Exercise instructions » Find how many lines of the entries contain the word "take", then report that figure alone.

-----

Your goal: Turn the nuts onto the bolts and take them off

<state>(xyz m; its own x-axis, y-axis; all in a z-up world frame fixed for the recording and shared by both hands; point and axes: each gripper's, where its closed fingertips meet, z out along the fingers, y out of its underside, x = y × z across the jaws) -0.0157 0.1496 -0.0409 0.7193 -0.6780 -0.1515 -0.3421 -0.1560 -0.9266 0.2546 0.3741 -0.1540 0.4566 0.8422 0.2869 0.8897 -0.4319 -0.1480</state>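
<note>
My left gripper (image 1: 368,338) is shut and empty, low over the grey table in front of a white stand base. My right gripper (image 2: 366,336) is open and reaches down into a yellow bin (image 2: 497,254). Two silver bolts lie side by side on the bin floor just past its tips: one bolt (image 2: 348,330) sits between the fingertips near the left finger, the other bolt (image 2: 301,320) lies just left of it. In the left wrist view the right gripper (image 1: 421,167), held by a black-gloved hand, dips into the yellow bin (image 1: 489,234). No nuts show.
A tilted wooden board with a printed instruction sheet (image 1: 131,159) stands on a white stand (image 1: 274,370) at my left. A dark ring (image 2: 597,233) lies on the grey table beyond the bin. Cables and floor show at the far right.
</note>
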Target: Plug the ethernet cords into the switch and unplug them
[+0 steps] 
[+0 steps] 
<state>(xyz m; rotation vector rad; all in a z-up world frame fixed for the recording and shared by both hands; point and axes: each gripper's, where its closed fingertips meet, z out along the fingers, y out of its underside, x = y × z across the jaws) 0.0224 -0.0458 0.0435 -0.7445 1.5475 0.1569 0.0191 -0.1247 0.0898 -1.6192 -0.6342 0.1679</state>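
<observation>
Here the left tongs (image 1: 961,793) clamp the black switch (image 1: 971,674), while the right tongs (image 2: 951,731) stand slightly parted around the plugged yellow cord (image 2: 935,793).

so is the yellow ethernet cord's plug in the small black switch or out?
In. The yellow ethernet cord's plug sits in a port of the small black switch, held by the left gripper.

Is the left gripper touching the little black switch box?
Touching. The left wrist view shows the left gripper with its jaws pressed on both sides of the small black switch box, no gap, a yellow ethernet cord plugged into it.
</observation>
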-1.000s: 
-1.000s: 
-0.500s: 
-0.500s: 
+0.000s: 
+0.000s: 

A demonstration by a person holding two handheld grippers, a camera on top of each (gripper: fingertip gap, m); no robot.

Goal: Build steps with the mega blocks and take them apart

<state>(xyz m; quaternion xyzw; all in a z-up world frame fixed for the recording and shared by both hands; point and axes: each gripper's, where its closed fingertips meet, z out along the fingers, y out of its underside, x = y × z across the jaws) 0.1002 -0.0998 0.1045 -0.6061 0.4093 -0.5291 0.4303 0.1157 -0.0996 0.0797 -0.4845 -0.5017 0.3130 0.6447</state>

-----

Solution to the problem » 2